**What is required:** The entries below hold a line with "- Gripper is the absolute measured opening" and a line with "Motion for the". Return those lines and all that lie between them, exactly and only.

**Extracted data entries:**
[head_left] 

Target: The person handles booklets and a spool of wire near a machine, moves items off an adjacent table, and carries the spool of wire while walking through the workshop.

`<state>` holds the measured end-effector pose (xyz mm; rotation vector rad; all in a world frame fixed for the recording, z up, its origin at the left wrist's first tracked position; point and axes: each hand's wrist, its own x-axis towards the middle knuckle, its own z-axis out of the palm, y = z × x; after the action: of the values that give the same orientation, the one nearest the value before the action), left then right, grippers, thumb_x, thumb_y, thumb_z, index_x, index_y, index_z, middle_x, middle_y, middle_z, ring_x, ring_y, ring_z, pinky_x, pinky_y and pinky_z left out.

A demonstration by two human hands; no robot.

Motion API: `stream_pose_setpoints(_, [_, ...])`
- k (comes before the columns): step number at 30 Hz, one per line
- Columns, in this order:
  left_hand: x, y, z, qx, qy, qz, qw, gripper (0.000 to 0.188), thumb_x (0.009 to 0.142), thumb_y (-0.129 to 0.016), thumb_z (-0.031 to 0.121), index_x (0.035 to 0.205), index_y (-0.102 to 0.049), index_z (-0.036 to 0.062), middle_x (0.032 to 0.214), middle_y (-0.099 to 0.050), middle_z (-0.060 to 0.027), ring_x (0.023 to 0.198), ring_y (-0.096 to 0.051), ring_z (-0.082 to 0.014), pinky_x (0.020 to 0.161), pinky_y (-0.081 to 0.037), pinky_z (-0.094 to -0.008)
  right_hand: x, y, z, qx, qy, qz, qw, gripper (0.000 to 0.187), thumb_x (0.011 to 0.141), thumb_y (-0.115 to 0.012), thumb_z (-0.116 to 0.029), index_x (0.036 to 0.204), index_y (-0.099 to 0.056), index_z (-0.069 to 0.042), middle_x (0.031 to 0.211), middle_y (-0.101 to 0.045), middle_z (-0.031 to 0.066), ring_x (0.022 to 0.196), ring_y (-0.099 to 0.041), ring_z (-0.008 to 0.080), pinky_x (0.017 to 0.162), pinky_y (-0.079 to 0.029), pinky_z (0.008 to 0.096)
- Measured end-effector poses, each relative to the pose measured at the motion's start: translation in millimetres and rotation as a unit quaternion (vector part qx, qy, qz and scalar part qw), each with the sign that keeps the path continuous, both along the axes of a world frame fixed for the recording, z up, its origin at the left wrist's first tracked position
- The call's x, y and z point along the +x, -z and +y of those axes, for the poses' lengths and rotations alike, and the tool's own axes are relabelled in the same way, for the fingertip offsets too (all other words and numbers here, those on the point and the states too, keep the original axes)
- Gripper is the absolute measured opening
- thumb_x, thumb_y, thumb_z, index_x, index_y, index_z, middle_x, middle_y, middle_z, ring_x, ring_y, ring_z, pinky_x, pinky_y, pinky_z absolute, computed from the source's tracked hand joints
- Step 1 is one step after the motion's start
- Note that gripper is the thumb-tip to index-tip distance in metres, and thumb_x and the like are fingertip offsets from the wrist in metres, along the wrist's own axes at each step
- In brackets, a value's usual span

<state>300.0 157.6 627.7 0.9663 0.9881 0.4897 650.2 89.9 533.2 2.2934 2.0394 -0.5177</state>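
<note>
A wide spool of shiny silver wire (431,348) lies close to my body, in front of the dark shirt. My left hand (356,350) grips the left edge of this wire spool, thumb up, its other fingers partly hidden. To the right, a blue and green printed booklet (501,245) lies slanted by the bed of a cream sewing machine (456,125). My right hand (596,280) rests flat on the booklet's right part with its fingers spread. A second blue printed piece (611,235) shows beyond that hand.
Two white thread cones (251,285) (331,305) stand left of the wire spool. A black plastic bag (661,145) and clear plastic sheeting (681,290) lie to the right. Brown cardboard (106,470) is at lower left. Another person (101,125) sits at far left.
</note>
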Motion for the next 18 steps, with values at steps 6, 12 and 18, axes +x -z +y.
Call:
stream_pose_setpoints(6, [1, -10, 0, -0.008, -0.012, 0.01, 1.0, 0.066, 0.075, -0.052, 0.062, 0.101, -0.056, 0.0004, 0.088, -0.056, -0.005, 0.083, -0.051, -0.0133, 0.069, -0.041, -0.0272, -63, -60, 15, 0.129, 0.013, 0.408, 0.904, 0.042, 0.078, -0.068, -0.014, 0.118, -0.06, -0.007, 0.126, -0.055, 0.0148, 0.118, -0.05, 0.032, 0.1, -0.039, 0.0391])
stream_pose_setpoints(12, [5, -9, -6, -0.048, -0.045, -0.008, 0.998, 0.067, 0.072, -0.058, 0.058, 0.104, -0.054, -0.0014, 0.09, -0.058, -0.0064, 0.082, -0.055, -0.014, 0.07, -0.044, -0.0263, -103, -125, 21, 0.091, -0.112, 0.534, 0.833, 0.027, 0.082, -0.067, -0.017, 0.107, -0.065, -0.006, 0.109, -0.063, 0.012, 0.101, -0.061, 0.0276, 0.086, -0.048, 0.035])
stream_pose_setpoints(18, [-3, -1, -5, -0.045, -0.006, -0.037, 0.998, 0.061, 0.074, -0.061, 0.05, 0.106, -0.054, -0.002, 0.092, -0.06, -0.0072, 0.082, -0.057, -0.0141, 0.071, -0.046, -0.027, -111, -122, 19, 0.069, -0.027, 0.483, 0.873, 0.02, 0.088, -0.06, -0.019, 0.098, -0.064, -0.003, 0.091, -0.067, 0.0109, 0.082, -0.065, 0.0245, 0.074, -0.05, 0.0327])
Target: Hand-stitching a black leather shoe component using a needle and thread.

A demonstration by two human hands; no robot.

**Reply:**
- Gripper is the absolute measured opening
- thumb_x, thumb_y, thumb_z, index_x, index_y, index_z, middle_x, middle_y, middle_z, ring_x, ring_y, ring_z, pinky_x, pinky_y, pinky_z absolute, computed from the source's tracked hand joints
- Step 1 is one step after the motion's start
- Note that gripper is the thumb-tip to index-tip distance in metres, and thumb_x and the like are fingertip offsets from the wrist in metres, along the wrist's own axes at each step
- In brackets, a value's usual span

<state>300.0 157.6 627.7 0.9663 0.9881 0.4897 650.2 89.9 533.2 2.2934 2.0394 -0.5177</state>
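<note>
A wide spool of shiny silver wire (431,348) lies close to my body, in front of the dark shirt. My left hand (356,350) grips the left edge of this wire spool, thumb up, its other fingers partly hidden. To the right, a blue and green printed booklet (501,245) lies slanted by the bed of a cream sewing machine (456,125). My right hand (596,280) rests flat on the booklet's right part with its fingers spread. A second blue printed piece (611,235) shows beyond that hand.
Two white thread cones (251,285) (331,305) stand left of the wire spool. A black plastic bag (661,145) and clear plastic sheeting (681,290) lie to the right. Brown cardboard (106,470) is at lower left. Another person (101,125) sits at far left.
</note>
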Motion for the next 18 steps, with values at steps 6, 12 and 18, axes +x -z +y.

Nothing further remains in this exercise.